The margin of error is a measure of the uncertainty associated with a sample statistic. It is calculated as the product of the critical value from the standard normal distribution, the standard deviation of the population, and the square root of the sample size. The margin of error is usually expressed as a percentage of the sample statistic.
Importance of Margin of Error
The margin of error is essential in statistical analysis because it helps us:
- Interpret results: By understanding the margin of error, we can interpret the results of our analysis and make informed decisions.
- Compare estimates: The margin of error allows us to compare estimates from different samples and determine which one is more reliable.
- Make predictions: By calculating the margin of error, we can make predictions about the population parameter with a certain level of confidence.
Calculating Margin of Error
To calculate the margin of error, we need to follow these steps:
- Determine the confidence level: The confidence level is the probability that the sample statistic will be within the margin of error. In this example, we are assuming a 90% confidence level.
- Calculate the critical value: The critical value is the value from the standard normal distribution that corresponds to the desired confidence level. For a 90% confidence level, the critical value is approximately 1.645.
- Calculate the standard error: The standard error is the standard deviation of the population divided by the square root of the sample size.
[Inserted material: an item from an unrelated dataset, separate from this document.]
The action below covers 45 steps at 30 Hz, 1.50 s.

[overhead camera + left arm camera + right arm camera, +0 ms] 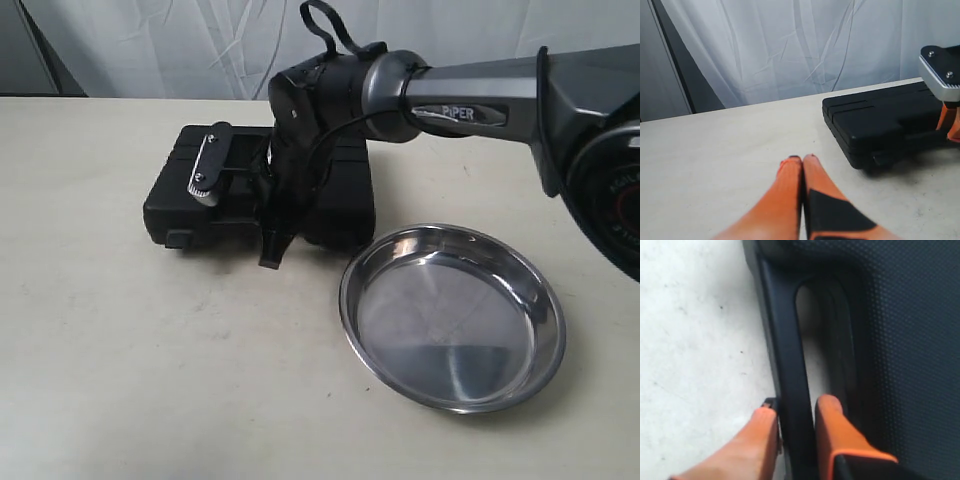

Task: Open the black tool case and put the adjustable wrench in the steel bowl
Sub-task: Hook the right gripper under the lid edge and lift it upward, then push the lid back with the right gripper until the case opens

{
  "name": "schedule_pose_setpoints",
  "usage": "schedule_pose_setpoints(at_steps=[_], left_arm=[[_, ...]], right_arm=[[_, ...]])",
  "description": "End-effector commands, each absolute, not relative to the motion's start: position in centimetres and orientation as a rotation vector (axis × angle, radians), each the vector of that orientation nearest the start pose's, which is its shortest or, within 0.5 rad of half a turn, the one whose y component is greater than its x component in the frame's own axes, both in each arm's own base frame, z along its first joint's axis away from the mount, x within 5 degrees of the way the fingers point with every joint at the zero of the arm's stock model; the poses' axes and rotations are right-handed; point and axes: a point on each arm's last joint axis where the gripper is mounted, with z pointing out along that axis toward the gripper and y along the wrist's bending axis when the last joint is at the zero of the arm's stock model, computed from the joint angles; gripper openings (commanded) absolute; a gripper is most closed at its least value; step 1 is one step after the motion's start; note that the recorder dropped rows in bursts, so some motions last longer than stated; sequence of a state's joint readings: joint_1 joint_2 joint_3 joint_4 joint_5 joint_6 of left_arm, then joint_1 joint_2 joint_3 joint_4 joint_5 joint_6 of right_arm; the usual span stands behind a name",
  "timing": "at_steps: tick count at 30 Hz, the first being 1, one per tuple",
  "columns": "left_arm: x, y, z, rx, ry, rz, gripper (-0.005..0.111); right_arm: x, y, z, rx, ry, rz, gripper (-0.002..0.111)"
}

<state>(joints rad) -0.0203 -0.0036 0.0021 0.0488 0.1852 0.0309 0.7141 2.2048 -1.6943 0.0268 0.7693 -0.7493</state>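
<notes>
The black tool case [185, 200] lies shut on the table, left of the steel bowl [450, 320], which holds nothing. My right gripper [270, 250] reaches over the case to its front edge. In the right wrist view this gripper [797, 412] is shut on the case's handle bar [787, 340], with one orange finger inside the handle slot and the other outside. My left gripper [802, 159] is shut with nothing in it, low over bare table, apart from the case [880, 120]. The adjustable wrench is out of view.
White curtains hang behind the table's far edge. The right arm's body [480, 100] spans the space above the bowl and case. Its silver camera plate [208, 165] juts over the case lid. Bare table [150, 350] lies in front of the case.
</notes>
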Motion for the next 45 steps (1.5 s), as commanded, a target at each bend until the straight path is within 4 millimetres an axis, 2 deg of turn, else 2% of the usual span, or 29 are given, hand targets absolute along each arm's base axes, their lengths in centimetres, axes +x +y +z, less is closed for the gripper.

In this example, the standard deviation is 2.9, and the sample size is 320.
- Calculate the margin of error: The margin of error is the product of the critical value, the standard error, and the sample statistic.
Example: Calculating Margin of Error
Let's use the example given in the problem statement to calculate the margin of error.
- Sample statistic: The mean number of hours spent traveling per year is 24 hours.
- Standard deviation: The standard deviation is 2.9.
- Sample size: The sample size is 320.
- Confidence level: The confidence level is 90%.
First, we need to calculate the standard error:
Standard Error
Next, we need to calculate the margin of error:
Margin of Error
Therefore, the margin of error is approximately 7.93 hours.
Conclusion
In conclusion, the margin of error is a crucial concept in statistical analysis that helps us understand the reliability of our estimates. By calculating the margin of error, we can interpret results, compare estimates, and make predictions about the population parameter with a certain level of confidence. In this article, we used a real-world example to demonstrate how to calculate the margin of error using a 90% confidence level.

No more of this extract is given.